Taniguchi-san memotong kata-kataku. Sepertinya ada yang ingin disampaikan.
"Pelatih kami udah bisa kembali besok."
"Ah, begitu ya. Berarti hari ini hari terakhir aku jadi pelatih kalian. Kalau begitu, yang semangat, ya. Jangan lupakan pelatihan dariku."
"Terima kasih banyak, Pelatih Amamiya." Mereka menjawabnya serentak lagi.
"Sudah kubilang, kan? Jangan panggil aku seperti itu.
"Haha…"
Tawa mengakhiri pertemuanku dengan klub bola voli putri hari ini. Semoga mereka bisa memperoleh kemenangan di turnamen nanti.
Aku dan Shiraishi-san meninggalkan Gedung Olahraga. Suasan senja dengan cahaya oranye kemerahan terpancar ke seluruh sekolah.
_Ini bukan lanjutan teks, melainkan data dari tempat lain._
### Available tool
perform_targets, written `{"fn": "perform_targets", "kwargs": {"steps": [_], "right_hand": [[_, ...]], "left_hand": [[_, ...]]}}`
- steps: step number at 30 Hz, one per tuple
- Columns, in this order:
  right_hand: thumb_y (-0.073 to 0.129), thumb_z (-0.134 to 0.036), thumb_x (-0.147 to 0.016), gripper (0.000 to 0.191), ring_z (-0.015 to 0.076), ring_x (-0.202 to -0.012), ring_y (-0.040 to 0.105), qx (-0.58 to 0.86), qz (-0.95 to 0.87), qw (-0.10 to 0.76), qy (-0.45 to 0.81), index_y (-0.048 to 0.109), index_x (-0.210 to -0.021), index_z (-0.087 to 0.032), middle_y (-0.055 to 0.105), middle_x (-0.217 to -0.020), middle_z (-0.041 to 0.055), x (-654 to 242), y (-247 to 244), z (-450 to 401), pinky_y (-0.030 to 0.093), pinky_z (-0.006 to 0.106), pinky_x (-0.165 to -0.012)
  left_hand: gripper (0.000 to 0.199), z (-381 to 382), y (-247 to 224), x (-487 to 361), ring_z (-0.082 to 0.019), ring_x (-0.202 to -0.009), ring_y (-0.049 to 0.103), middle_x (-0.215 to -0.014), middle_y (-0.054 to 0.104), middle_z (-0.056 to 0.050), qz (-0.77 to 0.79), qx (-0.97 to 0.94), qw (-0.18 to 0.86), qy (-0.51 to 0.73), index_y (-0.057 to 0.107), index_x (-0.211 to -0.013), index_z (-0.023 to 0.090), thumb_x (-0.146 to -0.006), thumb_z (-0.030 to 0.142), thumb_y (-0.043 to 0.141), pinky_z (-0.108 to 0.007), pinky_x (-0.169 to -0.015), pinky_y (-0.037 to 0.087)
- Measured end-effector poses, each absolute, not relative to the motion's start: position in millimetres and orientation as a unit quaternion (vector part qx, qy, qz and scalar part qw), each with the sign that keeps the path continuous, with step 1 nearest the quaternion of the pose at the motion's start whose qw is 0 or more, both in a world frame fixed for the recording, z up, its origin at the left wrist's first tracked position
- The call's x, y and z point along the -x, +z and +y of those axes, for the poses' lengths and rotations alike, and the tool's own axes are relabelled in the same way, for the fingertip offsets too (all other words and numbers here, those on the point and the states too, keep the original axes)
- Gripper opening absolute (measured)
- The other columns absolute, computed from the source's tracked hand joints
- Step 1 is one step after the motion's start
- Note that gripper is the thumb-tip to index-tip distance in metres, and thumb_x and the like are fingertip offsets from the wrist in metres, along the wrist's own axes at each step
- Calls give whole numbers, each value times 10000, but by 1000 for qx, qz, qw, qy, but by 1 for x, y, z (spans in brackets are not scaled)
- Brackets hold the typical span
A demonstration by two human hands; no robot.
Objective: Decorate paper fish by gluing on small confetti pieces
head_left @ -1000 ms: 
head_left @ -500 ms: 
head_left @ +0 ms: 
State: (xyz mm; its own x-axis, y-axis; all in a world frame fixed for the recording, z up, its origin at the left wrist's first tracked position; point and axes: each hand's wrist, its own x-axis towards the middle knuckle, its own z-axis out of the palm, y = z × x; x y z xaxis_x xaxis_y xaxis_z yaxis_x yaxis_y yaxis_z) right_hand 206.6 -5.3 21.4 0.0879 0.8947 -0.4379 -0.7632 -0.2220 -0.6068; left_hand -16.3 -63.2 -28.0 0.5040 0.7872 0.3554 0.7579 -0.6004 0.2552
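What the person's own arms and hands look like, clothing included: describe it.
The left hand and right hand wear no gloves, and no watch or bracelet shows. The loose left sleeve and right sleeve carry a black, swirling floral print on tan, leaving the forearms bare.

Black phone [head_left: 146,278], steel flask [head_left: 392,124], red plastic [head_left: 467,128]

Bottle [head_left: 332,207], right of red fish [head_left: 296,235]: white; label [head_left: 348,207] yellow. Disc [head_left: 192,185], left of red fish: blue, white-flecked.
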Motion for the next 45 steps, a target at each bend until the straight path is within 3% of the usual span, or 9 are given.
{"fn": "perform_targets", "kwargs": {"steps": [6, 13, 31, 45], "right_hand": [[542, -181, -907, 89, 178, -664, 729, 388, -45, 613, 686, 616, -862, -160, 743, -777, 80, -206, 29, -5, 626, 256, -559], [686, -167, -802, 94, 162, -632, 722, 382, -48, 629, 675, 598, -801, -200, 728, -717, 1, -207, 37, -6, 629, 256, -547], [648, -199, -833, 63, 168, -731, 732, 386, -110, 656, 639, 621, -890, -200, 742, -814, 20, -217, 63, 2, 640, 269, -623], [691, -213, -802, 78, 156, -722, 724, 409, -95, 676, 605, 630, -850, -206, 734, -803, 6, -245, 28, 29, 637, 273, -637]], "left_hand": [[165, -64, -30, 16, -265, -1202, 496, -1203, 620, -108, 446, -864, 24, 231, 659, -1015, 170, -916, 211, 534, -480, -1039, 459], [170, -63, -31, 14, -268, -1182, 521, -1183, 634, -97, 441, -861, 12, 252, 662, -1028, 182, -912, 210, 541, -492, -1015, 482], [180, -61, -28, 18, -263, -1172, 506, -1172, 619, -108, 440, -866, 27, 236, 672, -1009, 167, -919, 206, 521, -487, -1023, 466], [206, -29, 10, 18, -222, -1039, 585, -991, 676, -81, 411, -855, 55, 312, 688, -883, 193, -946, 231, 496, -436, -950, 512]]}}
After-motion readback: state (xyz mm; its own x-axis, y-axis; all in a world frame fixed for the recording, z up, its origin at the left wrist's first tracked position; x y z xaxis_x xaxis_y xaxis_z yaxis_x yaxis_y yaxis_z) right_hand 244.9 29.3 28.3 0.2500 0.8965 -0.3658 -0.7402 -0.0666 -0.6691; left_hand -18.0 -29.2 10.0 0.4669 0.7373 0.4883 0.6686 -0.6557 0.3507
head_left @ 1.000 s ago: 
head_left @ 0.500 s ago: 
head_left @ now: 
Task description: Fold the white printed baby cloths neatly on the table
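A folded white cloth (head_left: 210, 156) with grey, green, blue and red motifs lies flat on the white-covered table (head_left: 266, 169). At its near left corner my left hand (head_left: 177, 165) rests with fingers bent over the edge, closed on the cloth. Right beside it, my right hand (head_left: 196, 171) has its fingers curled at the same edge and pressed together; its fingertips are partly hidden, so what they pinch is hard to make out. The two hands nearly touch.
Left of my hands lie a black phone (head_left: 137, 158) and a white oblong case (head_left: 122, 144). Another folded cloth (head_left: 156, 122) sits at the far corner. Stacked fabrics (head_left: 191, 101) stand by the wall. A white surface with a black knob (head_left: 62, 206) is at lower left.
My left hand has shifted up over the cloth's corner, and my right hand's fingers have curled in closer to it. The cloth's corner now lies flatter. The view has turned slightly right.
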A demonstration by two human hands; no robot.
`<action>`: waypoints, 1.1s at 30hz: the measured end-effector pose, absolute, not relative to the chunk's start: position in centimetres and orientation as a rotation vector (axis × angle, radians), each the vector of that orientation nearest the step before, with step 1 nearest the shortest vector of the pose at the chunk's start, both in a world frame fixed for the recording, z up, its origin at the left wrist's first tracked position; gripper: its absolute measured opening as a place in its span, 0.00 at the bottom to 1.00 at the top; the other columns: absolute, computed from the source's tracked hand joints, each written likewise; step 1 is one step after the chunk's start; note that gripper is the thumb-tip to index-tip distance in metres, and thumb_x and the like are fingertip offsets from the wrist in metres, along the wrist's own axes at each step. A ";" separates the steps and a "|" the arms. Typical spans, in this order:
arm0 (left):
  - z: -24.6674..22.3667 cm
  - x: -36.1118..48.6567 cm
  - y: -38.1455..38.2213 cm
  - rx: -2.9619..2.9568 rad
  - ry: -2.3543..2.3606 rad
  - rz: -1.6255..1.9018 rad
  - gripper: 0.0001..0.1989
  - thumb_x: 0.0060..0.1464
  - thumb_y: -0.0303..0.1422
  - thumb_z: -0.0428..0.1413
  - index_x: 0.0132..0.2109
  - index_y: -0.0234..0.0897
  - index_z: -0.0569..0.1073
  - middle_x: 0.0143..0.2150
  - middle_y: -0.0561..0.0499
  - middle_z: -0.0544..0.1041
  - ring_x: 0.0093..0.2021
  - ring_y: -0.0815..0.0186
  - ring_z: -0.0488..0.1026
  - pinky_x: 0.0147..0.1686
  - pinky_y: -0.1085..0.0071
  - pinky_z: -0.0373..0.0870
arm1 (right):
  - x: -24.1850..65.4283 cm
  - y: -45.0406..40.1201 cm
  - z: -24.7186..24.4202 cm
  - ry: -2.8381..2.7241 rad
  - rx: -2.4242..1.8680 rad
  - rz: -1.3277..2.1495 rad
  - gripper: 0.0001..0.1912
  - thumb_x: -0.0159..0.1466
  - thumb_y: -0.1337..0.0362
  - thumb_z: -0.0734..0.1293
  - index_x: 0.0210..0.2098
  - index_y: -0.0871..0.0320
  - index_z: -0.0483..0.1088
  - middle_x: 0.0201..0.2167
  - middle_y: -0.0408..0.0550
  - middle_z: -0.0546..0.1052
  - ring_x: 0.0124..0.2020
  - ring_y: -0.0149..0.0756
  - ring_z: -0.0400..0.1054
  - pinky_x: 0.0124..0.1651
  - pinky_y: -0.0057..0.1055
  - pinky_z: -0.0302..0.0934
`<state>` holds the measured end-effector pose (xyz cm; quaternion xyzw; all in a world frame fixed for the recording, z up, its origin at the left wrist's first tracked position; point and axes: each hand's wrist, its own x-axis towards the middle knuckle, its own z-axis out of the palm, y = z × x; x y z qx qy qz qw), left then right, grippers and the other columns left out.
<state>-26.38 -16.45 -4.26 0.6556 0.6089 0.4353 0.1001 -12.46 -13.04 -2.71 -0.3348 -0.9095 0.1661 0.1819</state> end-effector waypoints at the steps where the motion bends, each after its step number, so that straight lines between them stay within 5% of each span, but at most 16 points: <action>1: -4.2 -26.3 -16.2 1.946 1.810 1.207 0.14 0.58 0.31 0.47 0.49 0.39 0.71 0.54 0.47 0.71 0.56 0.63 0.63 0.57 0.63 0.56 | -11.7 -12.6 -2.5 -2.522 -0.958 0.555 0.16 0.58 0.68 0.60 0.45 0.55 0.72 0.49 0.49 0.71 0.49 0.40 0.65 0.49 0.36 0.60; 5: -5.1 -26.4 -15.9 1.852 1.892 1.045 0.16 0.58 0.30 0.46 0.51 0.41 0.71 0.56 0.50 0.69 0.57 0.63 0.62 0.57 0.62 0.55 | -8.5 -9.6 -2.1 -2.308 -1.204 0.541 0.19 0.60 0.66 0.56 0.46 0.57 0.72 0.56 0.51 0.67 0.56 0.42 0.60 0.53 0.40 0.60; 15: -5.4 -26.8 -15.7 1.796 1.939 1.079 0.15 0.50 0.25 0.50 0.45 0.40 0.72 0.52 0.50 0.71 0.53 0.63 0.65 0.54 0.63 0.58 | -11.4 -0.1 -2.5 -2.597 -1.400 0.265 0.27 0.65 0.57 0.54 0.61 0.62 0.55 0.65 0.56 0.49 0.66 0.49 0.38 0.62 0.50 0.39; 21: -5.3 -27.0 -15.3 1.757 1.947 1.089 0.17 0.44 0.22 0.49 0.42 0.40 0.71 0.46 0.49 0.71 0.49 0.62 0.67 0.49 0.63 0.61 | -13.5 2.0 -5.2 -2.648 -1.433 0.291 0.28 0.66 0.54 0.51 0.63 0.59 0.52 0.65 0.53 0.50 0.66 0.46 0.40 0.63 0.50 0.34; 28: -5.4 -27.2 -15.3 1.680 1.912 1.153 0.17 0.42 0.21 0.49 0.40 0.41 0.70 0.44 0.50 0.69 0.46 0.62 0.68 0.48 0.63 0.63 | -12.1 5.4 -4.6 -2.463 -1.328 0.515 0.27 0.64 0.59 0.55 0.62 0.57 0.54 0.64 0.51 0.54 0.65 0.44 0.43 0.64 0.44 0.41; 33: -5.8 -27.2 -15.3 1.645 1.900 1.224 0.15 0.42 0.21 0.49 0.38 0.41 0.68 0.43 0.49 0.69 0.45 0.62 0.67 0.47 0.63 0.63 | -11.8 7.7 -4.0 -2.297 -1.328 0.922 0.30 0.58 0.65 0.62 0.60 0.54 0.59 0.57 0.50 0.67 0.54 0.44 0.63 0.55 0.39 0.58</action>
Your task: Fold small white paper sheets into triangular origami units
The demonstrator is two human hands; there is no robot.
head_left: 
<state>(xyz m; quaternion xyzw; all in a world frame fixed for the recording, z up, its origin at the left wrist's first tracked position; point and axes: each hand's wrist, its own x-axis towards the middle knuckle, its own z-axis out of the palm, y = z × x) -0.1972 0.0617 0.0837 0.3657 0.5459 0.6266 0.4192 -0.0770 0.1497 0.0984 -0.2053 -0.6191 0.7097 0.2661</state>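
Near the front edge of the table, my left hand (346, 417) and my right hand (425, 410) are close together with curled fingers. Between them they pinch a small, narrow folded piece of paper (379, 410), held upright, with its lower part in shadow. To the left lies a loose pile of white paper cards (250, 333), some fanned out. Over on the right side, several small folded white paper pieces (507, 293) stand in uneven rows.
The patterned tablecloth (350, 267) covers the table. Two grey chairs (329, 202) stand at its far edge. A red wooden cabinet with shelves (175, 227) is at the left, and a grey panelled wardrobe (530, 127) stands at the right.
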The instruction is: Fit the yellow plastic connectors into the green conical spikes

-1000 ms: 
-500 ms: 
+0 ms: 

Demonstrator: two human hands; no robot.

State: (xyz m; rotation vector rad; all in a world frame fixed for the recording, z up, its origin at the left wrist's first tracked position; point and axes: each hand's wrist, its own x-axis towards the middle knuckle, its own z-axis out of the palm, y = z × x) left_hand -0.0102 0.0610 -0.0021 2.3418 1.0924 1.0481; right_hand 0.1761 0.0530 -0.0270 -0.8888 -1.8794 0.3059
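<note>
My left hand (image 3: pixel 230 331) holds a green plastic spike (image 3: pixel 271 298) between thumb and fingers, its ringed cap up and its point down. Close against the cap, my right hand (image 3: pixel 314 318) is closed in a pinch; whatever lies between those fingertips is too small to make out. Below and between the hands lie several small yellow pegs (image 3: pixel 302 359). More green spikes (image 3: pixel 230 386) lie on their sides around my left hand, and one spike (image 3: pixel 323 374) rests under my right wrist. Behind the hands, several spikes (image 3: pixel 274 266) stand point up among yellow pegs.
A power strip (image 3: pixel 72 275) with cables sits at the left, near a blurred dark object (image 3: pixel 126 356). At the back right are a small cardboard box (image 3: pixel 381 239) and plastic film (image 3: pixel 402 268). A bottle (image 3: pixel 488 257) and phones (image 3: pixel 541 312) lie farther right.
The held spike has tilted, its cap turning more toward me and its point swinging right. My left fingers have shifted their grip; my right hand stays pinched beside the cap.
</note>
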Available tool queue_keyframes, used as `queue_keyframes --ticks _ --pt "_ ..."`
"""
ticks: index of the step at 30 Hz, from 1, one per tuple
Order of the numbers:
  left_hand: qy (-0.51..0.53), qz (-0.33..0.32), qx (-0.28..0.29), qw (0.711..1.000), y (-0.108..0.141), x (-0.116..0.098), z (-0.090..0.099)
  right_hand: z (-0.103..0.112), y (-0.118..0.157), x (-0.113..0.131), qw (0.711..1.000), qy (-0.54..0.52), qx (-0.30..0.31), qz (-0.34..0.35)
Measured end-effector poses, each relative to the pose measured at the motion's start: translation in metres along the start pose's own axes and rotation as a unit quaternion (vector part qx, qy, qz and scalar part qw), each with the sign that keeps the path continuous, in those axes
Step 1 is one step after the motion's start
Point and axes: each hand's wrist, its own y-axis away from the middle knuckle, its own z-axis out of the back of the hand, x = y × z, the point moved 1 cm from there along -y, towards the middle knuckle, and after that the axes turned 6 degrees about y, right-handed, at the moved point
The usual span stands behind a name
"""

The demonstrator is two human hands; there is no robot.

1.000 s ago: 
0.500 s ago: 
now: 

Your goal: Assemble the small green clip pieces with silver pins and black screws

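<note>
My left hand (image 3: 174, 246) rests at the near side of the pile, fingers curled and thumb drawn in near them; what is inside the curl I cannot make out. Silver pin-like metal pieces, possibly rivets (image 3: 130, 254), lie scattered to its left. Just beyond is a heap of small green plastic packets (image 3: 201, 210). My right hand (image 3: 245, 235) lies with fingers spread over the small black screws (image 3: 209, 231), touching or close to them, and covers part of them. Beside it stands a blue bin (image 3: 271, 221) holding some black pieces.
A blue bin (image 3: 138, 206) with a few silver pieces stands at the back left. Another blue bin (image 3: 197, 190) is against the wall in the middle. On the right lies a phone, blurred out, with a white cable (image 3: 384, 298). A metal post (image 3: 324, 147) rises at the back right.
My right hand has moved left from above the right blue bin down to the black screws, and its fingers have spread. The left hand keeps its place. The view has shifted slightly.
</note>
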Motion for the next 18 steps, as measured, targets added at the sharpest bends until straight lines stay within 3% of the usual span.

Saat ini aku berjalan bersama Shiraishi-san tanpa melakukan pertukaran frasa. Kami hanya terdiam. Lagi pula tidak ada hal yang ingin kubicarakan degannya. Sifatnya yang dingin itu membuatku takut untuk mencoba mengajaknya bicara dan untuk lebih mengenalnya.
Tidak tahu kenapa, aku semakin tertarik untuk mengenalnya. Tapi, tentu saja itu sulit. Dia terlalu menutup dirinya. Dari matanya terpancarkan kesedihan karena kesendirian namun juga kebencian karena kebersamaan. Karena itulah aku hanya menyapanya saja, sama sekali tidak berani untuk mencoba menanyakan tentang dirinya. Pasti telah terjadi sesuatu di masa lalunya sehingga membuat dia, Shiraishi Miyuki, menjadi seperi sekarang.
Peristiwa masa lalu tidak akan bisa dihapus. Kita yang sekarang merupakan hasil dari diri kita dari masa lalu. Namun, masa depan bisa diubah. Kita bisa mengubah diri kita untuk masa depan. Itulah yang kupercayai.
Kami berpisah di loker sepatu. Aku kembali ke kelas untuk mengambil blazer dan tasku, setelah itu aku pulang.
Hari yang panjang di sekolah pada hari Rabu ini pun akan berakhir. Berjalan sendirian melewati gerbang sekolah, menyeberangi jalan, berjalan di trotoar samping Sungai Meguro, terus berjalan hingga aku sampai di apartemenku.
Cahaya matahari mulai meredup. Langit mulai berwarna biru kehitaman hingga akhirnya menjadi hitam sempurna karena malam telah tiba.
Malam datang dengan membawa hembusan angin yang dingin, masuk dari arah berada ke dalam kamarku ini. Pemandangan malam hari dari lantai lima apartemen di daerah Daikan'yama ini tidaklah spesial. Rasanya seperti hanya ada kesunyian yang tersampaikan padaku.
Dengan angin yang berhembus masuk ke dalam kamar ini, kulanjutkan aktivitas di malam hari ini dengan menyalin catatan yang diberikan Mizuno-san.
Semoga hari esok datang dengan cuaca yang cerah dan tubuhku sudah kembali bugar seperti sebelumnya.